Exercise: Listed below are entries; give the number of lines among them that include "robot", and only that number.

** Supplied entries follows **

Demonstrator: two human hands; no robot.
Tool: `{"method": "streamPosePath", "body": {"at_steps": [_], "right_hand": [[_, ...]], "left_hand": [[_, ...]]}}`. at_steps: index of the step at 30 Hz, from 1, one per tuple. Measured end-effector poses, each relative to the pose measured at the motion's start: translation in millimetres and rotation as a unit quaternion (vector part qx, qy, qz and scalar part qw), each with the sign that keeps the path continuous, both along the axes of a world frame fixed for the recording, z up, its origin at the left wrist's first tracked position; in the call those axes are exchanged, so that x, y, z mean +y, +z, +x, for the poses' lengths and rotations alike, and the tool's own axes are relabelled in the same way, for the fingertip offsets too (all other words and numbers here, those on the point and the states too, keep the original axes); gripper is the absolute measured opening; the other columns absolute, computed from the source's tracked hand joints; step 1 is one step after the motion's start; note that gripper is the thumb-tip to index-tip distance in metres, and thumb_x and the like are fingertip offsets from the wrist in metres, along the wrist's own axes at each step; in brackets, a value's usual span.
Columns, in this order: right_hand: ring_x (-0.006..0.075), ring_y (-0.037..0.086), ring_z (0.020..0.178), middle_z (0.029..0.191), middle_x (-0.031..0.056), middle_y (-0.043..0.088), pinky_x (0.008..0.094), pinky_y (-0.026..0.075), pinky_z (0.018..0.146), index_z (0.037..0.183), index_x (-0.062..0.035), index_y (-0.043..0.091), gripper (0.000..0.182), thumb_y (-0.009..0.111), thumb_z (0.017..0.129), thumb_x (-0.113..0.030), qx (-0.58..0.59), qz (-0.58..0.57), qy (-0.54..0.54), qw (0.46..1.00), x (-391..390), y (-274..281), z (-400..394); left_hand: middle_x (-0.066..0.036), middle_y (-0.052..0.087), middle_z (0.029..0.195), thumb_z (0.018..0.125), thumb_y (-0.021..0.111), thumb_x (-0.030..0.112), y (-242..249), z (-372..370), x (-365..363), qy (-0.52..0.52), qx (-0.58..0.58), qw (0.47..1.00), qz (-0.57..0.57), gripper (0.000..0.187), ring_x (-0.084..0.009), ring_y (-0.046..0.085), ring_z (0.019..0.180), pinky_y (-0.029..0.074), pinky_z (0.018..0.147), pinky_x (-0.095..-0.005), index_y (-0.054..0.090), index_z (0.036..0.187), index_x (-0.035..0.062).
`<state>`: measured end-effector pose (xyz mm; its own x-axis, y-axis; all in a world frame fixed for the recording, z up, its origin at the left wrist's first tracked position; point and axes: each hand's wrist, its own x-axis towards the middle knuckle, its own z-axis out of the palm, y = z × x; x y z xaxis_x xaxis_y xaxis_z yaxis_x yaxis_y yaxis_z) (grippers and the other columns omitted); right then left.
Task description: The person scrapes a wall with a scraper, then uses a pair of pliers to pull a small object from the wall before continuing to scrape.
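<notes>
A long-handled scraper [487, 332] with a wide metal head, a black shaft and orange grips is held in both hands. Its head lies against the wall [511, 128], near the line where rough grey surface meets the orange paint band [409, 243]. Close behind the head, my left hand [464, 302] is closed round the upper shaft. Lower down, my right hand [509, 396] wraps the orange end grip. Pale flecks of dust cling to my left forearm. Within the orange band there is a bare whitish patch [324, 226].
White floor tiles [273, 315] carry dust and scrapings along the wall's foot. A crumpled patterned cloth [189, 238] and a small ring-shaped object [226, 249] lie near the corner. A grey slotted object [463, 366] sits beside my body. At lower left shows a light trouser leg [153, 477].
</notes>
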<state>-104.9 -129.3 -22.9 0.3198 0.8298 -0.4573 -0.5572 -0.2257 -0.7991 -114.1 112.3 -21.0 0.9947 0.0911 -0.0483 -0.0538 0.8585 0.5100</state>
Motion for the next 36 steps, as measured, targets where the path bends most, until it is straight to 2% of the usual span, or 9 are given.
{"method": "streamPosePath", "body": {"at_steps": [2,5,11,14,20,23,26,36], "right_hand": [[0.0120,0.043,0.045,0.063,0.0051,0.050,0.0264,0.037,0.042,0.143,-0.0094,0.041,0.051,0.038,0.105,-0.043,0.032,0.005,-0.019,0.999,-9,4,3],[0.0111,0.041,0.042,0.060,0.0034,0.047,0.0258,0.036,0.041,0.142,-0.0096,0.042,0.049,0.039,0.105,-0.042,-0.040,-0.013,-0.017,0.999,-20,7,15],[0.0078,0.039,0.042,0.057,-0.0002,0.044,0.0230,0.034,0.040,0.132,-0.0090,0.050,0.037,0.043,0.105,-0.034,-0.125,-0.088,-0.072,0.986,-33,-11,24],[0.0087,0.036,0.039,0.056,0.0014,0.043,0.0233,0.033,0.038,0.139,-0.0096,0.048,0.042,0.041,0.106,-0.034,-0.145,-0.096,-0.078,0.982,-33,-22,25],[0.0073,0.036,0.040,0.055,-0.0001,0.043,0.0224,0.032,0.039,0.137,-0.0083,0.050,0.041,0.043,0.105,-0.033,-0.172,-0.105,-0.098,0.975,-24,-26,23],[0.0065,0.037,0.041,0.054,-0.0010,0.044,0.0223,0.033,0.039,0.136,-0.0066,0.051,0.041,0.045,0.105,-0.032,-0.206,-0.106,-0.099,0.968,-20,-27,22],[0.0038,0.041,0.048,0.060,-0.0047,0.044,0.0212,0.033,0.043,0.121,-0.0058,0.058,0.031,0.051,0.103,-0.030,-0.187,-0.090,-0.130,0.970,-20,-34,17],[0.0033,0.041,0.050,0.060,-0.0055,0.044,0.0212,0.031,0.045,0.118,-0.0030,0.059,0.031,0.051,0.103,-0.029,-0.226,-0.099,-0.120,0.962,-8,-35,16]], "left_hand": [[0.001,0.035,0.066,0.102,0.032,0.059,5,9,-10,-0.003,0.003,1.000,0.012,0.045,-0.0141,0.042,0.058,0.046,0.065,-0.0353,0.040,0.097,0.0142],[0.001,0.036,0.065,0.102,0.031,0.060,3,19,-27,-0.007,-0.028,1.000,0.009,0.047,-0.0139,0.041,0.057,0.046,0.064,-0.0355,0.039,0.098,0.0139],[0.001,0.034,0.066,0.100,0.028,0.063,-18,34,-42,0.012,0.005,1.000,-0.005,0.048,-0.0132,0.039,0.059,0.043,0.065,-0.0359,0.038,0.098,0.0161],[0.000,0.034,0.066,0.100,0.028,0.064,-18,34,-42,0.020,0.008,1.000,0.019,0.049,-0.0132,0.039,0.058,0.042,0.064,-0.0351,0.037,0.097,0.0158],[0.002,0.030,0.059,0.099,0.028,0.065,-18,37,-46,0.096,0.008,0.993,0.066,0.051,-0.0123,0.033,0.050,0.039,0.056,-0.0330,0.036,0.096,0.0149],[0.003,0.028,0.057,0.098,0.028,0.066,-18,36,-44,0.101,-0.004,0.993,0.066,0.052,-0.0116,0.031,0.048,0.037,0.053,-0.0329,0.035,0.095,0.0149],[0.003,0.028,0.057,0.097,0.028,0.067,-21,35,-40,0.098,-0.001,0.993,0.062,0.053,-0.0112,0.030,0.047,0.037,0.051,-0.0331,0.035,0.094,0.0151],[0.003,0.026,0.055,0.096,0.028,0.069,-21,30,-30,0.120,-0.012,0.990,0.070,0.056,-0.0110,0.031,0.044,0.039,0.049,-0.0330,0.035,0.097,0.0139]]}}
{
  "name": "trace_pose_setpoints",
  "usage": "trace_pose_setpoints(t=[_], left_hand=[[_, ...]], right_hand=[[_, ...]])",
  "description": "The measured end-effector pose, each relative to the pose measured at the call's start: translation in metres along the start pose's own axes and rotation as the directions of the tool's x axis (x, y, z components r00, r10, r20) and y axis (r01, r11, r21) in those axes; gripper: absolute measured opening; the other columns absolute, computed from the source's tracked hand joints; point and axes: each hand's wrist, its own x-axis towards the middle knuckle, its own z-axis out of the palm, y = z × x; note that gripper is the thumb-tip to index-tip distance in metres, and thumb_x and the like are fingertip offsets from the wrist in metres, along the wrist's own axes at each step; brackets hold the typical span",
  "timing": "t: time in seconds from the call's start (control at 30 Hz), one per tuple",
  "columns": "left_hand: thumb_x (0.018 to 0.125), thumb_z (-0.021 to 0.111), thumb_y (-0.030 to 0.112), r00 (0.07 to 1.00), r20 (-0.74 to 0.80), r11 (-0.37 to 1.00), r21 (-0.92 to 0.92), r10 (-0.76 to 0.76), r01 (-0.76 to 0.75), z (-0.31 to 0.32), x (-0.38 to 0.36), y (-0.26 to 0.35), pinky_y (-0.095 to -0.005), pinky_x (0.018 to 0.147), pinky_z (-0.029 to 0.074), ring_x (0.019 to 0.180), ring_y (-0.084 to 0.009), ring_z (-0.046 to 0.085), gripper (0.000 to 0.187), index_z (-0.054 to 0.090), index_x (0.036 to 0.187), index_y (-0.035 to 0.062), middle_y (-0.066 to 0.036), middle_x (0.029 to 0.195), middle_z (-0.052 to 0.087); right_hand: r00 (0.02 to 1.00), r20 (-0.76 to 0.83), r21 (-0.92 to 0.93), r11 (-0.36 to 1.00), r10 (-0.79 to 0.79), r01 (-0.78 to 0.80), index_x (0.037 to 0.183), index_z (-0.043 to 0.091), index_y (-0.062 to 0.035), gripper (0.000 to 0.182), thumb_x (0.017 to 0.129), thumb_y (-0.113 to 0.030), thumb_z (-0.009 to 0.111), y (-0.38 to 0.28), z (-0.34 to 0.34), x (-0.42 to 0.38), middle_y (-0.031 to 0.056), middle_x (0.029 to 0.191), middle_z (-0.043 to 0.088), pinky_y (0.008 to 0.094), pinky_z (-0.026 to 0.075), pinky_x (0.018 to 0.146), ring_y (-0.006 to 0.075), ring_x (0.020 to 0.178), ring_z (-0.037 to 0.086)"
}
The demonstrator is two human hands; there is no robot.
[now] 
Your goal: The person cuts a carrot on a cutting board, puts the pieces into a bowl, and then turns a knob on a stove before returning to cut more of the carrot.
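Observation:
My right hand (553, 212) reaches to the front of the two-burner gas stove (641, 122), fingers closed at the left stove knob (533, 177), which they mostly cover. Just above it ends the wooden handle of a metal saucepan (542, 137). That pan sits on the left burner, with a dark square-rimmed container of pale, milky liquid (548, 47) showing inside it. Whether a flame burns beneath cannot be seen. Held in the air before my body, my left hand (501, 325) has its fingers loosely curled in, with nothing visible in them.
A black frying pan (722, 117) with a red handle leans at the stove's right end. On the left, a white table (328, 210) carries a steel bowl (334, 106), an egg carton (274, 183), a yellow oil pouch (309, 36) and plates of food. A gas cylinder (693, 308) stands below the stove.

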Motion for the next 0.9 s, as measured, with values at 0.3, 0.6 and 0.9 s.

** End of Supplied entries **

Written reply: 2